A frase saiu curta e seca, e P.N. demorou alguns minutos para entender a gravidade daquele estranho desejo.
“Rapazinho, por que você quer algo assim? Afinal, seu papai ama você, te protege, faz tudo pelo seu bem estar”.
“ Pois bem, ontem viemos a este mesmo shopping, naquele momento eu queria algo simples, um celular com jogos, algo assim, e quando pedi a ele que me levasse até você, ele se negou. Disse que Papai Noel não existia, uma besteira para crianças, que sua barba nem mesmo era real, que tudo se tratava de uma artimanha capitalista. Naquela mesma noite, depois de muito chorar, fui consolado por minha mãe, que vendo minha aflição obrigou meu pai a trazer-me novamente ao shopping, falar com o senhor. Mas veja só, eu já não era o mesmo, algo mudou em mim, acho que cresci, pois o que quero agora, é a morte do meu pai”. Depois de contar a sua história o menino apontou para um homem calvo, que usava uma camisa pólo.
P.N. escutou tudo com sincera atenção, como fazem os devotos na missa de domingo. Como poderia dizer que a barba, a barba que conservava há doze anos, exclusivamente para trabalhar naquela importante e bela época do ano, era postiça.P.N. meteu a mão no bolso do casaco, retirando um pequeno frasco que continha um líquido de cor azul.

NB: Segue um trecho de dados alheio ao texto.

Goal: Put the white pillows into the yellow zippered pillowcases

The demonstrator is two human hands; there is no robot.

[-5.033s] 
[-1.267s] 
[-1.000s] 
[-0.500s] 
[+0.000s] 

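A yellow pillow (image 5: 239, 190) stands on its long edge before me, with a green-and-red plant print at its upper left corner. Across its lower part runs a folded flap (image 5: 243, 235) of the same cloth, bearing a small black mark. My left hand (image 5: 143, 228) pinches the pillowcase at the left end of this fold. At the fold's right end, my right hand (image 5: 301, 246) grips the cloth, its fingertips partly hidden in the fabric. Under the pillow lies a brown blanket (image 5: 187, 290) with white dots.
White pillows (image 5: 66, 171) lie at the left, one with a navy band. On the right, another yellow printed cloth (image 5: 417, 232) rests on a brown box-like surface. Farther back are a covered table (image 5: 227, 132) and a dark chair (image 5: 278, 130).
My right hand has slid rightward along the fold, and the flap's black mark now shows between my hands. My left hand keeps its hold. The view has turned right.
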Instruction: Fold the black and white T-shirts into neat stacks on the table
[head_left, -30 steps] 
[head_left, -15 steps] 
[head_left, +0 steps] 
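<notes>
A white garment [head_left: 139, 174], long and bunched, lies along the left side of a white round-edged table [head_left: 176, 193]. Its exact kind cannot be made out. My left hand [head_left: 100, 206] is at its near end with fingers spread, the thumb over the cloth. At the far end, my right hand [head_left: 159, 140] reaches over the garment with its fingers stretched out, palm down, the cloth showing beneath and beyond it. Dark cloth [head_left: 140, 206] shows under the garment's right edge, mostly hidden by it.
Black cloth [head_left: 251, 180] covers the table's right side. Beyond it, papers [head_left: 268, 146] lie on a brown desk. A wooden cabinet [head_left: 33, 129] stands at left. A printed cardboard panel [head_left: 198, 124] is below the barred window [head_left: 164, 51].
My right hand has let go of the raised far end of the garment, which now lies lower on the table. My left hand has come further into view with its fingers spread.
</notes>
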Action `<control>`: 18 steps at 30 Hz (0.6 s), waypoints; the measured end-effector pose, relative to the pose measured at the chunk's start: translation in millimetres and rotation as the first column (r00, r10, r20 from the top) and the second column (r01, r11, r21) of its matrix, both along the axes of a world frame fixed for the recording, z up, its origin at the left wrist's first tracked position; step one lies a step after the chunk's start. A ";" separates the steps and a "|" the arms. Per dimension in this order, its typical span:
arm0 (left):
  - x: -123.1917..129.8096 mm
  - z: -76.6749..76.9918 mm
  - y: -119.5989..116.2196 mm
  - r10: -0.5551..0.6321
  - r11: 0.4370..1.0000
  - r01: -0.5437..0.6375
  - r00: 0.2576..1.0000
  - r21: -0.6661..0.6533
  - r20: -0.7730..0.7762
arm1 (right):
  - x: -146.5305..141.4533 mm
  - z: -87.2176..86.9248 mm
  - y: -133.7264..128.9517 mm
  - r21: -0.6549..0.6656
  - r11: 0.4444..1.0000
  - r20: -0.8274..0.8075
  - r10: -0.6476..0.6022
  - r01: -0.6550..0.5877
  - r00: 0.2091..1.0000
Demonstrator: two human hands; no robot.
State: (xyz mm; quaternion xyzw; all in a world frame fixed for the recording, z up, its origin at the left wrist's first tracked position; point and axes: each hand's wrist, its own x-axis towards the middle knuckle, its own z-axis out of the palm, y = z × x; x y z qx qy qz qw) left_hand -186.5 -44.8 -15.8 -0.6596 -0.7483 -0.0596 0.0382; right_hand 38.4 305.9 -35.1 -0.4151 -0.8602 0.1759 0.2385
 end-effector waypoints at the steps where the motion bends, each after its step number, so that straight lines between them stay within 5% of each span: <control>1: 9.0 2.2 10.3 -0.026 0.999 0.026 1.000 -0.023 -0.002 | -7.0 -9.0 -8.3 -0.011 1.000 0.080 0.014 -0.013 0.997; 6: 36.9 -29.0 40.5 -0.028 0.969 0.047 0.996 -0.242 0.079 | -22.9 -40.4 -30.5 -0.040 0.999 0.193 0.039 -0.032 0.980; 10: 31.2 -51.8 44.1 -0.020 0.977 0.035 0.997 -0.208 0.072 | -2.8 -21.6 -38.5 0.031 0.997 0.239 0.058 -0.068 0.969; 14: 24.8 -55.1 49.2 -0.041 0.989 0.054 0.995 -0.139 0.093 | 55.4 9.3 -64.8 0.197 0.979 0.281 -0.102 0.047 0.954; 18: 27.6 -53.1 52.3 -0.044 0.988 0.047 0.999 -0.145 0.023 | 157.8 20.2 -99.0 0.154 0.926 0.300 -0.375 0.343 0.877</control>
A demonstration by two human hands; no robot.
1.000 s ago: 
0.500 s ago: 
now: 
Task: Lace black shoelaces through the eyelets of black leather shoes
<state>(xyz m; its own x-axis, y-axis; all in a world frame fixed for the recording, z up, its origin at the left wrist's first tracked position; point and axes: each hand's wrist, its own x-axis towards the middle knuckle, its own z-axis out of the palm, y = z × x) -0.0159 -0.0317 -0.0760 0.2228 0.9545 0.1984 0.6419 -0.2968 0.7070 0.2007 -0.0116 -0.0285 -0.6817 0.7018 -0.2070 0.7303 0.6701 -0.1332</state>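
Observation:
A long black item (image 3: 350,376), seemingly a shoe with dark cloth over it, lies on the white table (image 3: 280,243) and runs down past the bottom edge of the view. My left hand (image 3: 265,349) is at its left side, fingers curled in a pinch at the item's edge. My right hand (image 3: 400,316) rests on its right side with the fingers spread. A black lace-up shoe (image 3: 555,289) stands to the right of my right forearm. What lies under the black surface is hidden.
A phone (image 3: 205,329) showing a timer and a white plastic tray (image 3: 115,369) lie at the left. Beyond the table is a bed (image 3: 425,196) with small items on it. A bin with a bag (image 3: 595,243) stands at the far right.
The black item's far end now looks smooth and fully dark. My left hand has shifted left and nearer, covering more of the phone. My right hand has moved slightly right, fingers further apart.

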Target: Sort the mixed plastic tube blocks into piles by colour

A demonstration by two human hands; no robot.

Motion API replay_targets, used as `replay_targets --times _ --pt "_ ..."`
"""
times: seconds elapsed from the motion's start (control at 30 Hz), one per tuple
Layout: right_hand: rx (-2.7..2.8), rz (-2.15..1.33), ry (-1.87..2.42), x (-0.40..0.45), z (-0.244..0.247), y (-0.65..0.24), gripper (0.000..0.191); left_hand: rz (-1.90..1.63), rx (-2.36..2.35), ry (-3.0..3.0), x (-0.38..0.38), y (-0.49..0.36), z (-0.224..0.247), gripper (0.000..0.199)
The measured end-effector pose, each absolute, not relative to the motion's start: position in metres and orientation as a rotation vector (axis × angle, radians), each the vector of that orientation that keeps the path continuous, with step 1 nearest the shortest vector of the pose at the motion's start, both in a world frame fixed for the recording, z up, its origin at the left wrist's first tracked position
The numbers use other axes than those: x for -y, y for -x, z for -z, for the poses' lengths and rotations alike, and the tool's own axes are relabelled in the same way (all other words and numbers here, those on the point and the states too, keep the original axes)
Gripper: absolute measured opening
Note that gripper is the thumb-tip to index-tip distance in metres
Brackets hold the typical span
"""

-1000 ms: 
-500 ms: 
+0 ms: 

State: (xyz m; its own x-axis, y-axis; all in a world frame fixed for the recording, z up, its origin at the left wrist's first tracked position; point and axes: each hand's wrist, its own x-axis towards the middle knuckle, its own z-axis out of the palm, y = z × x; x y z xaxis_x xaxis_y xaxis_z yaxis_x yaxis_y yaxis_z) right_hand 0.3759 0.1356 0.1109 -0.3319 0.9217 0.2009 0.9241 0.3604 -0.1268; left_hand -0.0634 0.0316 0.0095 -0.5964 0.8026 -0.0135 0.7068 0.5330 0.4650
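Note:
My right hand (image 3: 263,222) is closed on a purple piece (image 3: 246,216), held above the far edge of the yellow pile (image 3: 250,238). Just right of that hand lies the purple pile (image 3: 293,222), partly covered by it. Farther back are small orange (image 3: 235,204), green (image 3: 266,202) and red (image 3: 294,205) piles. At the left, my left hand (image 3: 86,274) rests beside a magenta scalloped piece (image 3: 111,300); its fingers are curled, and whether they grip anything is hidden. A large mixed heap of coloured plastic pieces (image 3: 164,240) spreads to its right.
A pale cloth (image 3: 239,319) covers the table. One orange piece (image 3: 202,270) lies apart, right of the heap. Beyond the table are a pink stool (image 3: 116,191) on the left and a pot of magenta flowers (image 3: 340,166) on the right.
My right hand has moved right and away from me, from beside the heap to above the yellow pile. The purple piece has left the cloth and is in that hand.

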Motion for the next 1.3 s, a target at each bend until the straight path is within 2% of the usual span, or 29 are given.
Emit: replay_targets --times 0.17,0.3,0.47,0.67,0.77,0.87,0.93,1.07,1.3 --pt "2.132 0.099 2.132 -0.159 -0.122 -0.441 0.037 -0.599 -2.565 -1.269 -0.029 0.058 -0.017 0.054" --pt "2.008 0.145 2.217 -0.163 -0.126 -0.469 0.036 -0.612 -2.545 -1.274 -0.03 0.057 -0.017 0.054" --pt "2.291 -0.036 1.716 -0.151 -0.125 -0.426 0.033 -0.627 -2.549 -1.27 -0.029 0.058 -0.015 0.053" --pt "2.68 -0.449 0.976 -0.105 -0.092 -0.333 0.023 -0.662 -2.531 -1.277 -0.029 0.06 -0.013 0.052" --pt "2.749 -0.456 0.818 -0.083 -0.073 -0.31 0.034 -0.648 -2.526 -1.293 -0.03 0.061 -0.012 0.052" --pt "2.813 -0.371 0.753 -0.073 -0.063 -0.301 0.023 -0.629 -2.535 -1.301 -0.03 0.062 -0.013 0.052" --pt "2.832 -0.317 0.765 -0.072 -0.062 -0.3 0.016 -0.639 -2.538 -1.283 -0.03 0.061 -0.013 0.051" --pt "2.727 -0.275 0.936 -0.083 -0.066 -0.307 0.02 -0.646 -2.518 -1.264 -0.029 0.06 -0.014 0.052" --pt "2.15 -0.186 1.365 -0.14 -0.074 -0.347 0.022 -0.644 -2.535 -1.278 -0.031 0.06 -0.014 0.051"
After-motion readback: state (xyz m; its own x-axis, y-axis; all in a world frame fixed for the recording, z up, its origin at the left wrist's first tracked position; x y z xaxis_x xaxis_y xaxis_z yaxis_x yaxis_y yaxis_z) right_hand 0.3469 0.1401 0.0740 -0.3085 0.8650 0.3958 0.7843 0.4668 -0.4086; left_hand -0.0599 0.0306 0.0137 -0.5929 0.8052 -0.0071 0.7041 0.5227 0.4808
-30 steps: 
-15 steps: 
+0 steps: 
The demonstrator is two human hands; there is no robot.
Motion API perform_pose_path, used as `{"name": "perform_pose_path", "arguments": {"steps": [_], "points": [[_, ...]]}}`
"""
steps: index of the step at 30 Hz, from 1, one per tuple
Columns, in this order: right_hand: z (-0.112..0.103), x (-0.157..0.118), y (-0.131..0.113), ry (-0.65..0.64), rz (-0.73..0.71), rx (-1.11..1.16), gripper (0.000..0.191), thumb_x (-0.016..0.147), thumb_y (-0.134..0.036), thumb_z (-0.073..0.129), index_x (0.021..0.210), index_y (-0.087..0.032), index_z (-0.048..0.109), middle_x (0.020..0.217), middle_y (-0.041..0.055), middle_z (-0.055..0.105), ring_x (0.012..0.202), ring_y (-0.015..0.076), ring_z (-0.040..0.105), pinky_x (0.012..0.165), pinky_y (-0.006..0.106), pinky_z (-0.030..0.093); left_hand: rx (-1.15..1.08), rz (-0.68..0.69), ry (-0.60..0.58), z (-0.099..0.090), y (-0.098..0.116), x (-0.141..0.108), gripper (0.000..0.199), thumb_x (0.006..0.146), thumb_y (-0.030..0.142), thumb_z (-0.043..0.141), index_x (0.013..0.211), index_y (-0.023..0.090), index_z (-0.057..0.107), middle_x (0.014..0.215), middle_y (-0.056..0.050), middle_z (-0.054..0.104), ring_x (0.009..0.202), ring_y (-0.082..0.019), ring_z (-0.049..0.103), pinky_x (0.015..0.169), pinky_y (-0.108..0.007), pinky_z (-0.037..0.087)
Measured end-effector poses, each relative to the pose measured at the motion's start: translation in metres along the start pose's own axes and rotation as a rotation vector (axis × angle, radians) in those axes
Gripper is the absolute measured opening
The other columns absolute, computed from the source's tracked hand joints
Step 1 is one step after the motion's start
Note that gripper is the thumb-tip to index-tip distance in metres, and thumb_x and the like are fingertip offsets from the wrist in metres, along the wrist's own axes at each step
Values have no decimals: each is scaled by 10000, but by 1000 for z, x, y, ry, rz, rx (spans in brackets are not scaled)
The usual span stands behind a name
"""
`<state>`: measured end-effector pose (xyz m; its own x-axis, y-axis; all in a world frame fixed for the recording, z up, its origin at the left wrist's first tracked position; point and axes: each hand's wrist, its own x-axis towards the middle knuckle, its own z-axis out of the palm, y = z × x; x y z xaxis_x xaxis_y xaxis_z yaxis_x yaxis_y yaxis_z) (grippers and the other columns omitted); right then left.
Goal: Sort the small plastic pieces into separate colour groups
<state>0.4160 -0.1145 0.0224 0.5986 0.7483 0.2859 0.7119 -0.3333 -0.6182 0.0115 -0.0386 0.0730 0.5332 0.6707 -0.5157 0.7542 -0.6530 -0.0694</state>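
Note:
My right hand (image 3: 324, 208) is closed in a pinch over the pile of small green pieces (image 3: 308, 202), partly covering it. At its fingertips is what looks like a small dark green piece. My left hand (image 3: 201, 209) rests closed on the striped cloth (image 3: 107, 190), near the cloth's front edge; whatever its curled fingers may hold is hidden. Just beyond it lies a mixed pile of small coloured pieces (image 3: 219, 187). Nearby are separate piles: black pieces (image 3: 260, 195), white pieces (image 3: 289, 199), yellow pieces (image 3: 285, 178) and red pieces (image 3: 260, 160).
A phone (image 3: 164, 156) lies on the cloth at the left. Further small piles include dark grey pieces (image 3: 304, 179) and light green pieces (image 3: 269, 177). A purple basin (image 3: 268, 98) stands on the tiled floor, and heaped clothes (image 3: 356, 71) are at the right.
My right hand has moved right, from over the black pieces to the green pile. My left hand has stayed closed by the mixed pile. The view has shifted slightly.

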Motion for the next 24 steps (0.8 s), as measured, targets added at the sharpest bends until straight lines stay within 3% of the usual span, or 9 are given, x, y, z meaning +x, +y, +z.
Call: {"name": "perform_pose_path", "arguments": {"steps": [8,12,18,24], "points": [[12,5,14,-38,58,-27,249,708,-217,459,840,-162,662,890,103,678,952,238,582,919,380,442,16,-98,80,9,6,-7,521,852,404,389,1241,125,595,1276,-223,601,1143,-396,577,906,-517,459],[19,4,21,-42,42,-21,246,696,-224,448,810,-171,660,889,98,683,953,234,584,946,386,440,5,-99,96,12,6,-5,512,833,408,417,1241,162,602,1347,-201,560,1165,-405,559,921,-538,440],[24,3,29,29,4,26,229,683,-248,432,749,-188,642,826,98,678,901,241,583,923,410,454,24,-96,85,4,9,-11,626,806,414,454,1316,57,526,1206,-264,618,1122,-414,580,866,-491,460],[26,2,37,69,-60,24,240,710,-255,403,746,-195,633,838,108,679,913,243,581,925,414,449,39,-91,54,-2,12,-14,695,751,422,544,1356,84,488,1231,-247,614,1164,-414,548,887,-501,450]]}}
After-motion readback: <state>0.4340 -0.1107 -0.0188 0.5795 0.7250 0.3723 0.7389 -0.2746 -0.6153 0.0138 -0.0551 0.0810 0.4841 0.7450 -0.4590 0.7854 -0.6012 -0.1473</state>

“ Pequenino, este frasquinho eu mesmo ia usar hoje a noite, depois da ceia com a M.N. , mas vejo que o seu caso é mais urgente, e como você foi um bom menino...” , P.N. entregou o frasco para o menino que rapidamente colocou em seu próprio bolso, e P.N. , então, continuou com a explicação, “ hoje , durante o jantar, você deve colocar , discretamente, todo o conteúdo deste frasco no copo de seu papai, o liquido não tem sabor, não se preocupe que ele não irá suspeitar de nada”.
O menino agradeceu P.N., deixando-o sozinho, até que poucos minutos depois, outra criança subiu ao seu colo, sendo recebida pelo enorme sorriso de Papai Noel, que pensava. “Afinal, não é disso que se trata o natal?”.